A commitment to protect our precious green space includes sustaining the efforts already made previously and supporting new efforts. Some important projects are in the planning stages, some are being designed by architects and engineers, some are under construction, some are awaiting further funding, and some are conceptual gleams in the eyes of dedicated citizens trying to affect positive change in our community through civic engagement.

Now a little more than a year into what is expected to be a two-year construction process, the Casey Overpass has been demolished and substantial utility work is underway. As the spring and summer progress, we'll see more signs of the new permanent alignment of surface roads, plazas, sidewalks and bike paths, especially east, west and south of the MBTA station. For a detailed look at the demolition and the many positive changes coming to Forest Hills, see the ArborwayMatters blog.

Hazardous Tree Removal on the Parkways – DCR, Olmsted Tree Society, Emerald NecklaceConservancy
Over the winter DCR contractors removed 38 damaged and diseased trees in the corridor identified in a survey of Heritage Trees last year. You may have noticed the small, brass “dog tags” screwed into each mature tree on the sidewalk side about eight feet off the ground. These identify each and every tree in the inventory with detail about their location, size, and health. Though we're all sad to see some of the old trees go, many more new trees are being planted to replace those lost to the allĂ©e over the years. With care and maintenance, most will grow strong and tall in years to come. In honor of their 150th year, Ropes & Gray LLP has donated 150 red oaks and two years of their maintenance to the Emerald Necklace. The Emerald Necklace Conservancy’s Olmsted Tree Society in partnership with Boston Parks & Recreation, Brookline Parks and Open Space, and the DCR continue their important efforts to preserve our tree canopy.
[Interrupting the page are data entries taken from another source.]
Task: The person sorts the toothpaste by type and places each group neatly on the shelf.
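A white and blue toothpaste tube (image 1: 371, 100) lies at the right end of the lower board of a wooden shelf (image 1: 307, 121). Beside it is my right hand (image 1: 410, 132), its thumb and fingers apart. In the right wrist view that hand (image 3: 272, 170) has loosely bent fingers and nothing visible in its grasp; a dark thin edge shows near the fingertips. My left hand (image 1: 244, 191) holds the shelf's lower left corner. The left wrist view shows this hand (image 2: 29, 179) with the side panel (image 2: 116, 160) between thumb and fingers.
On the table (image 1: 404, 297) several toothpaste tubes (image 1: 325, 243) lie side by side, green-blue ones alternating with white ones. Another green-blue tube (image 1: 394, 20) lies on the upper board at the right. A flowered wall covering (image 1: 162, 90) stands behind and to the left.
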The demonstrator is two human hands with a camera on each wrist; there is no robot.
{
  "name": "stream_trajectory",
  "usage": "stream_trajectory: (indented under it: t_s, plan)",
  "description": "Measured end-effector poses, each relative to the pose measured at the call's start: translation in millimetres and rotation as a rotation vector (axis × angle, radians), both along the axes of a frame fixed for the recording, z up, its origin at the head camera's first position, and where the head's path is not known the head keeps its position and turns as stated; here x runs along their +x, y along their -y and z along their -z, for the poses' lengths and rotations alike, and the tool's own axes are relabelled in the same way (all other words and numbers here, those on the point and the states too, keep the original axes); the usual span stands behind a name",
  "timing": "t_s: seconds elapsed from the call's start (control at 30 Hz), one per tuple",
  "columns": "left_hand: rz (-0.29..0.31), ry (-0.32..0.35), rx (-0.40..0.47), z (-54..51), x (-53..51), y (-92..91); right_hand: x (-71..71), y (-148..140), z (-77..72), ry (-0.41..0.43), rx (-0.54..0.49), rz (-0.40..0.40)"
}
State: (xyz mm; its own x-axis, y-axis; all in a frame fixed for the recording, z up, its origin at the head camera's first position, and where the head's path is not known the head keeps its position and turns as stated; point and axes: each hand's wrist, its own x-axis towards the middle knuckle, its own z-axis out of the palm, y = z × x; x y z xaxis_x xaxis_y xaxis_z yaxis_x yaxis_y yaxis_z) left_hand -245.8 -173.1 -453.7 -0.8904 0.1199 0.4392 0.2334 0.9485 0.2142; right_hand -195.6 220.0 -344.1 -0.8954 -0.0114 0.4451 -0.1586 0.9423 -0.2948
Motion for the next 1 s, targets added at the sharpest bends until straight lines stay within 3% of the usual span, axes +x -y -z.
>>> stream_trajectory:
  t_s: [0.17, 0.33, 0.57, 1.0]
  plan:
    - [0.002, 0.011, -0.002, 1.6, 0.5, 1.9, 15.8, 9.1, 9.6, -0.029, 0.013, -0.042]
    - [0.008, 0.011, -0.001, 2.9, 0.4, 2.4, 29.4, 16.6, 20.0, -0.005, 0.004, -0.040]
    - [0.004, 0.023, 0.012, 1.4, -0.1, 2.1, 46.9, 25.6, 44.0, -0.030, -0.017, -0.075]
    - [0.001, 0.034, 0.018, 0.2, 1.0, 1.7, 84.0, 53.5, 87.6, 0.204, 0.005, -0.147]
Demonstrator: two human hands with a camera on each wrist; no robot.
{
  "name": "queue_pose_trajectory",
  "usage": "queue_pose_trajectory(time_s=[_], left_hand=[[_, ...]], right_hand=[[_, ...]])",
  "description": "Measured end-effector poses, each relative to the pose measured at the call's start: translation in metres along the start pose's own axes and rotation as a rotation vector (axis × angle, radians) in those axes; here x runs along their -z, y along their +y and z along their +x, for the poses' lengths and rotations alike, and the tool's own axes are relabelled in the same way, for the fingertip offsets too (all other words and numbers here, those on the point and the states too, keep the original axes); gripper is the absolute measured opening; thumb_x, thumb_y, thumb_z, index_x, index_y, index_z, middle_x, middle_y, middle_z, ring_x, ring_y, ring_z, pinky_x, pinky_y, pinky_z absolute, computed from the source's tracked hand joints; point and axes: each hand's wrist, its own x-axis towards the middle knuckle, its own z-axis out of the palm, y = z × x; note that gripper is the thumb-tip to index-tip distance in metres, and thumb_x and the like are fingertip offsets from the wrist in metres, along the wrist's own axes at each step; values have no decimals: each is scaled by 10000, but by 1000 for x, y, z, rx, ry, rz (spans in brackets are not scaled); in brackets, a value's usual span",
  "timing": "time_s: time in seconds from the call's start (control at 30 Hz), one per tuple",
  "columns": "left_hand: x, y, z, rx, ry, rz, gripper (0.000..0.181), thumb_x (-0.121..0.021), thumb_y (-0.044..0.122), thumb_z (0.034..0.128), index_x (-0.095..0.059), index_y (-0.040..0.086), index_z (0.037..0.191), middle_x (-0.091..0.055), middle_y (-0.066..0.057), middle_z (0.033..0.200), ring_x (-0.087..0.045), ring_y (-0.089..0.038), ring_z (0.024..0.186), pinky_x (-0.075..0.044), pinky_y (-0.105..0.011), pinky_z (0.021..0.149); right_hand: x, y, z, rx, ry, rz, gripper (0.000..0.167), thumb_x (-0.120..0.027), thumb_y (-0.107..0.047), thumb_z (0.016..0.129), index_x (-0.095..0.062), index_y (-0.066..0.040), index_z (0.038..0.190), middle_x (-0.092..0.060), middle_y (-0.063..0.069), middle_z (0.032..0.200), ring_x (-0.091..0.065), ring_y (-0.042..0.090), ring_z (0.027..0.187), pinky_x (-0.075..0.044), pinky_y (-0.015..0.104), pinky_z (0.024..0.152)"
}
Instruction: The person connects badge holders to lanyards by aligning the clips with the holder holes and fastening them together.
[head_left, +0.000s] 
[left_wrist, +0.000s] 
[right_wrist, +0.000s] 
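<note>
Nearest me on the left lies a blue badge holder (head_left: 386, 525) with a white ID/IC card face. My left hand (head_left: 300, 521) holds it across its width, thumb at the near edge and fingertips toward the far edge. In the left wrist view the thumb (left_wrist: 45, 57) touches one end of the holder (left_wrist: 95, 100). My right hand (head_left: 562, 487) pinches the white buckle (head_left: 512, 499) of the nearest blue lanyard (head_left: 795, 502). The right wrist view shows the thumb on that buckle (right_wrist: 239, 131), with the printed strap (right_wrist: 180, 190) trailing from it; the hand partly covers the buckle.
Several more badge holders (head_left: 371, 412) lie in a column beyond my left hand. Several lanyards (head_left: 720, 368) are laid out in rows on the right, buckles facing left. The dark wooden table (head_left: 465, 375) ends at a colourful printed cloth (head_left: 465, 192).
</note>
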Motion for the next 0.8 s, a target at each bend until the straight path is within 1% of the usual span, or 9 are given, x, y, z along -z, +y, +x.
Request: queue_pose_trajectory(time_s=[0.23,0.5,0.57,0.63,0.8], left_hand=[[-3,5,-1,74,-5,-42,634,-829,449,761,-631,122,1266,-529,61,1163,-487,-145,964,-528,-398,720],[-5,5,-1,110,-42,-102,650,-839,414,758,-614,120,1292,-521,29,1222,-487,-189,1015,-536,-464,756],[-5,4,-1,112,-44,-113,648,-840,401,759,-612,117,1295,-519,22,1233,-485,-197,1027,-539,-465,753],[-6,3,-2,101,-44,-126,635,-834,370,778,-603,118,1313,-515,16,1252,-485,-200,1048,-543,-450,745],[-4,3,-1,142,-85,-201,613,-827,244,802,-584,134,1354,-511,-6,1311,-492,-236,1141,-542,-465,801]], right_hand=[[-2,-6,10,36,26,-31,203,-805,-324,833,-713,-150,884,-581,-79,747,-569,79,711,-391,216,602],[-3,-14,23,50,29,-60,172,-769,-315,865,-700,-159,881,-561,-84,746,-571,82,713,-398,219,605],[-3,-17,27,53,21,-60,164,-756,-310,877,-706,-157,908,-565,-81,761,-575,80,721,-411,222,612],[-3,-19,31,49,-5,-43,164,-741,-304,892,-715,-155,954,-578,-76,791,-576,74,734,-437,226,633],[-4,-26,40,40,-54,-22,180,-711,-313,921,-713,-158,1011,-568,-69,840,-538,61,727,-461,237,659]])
Improved Multi-modal Access to Emerald Necklace Parks in Jamaica Plain - DCR
After several public meetings DCR continues work on ambitious plans to improve multi-modal safety and pedestrian and bicycle facilities in three areas of Jamaica Plain: the intersection of Perkins and Parkman Drive near Jamaica Pond, Centre Street between Weld and the Murray Circle Rotary, and the Arborway between the Pond and the Arboretum. These plans have benefited from engaged community input at every step. The challenges here are great but the potential is enormous for local residents, commuters and recreational users alike. ArborwayMatters has detailed the state of these complex plans as presented to the community in October.

Jamaica Pond and Surrounds
In recent years and months, the boardwalk around Ward’s Pond in Olmsted Park has been replaced and Councilor Matt O'Malley has been instrumental in the installation of a new water bottle refill station at Perkins and the Jamaicaway as well as a sunscreen dispenser at the Jamaica Pond Boathouse (a program now being rolled out nationally). Several benches have been replaced around the pond this spring, but as always with this heavily used and well-loved park, upkeep and maintenance are an ongoing challenge. Ssome of the stone walls along Parkman Drive are in need of repair. Efforts continue by Olmsted 2022 and the Friends of Jamaica Pond to protect the green and verdant backdrop of Hellenic Hill from development that would mar the experience of all who love this park.

Pedestrian and Bicycle Crossing at Route 9 and Olmsted Park - Brookline Construction is underway to improve one of the greatest safety hazards to recreational and commuter bicycle use along the Emerald Necklace Corridor – the missing Riverway link between Leverett Pond and River Road at Route 9 in the Broookline Village/Longwood area. Decades of planning and advocacy have created an opportunity for significant enhancement, and the Town of Brookline is moving forward with construction this year.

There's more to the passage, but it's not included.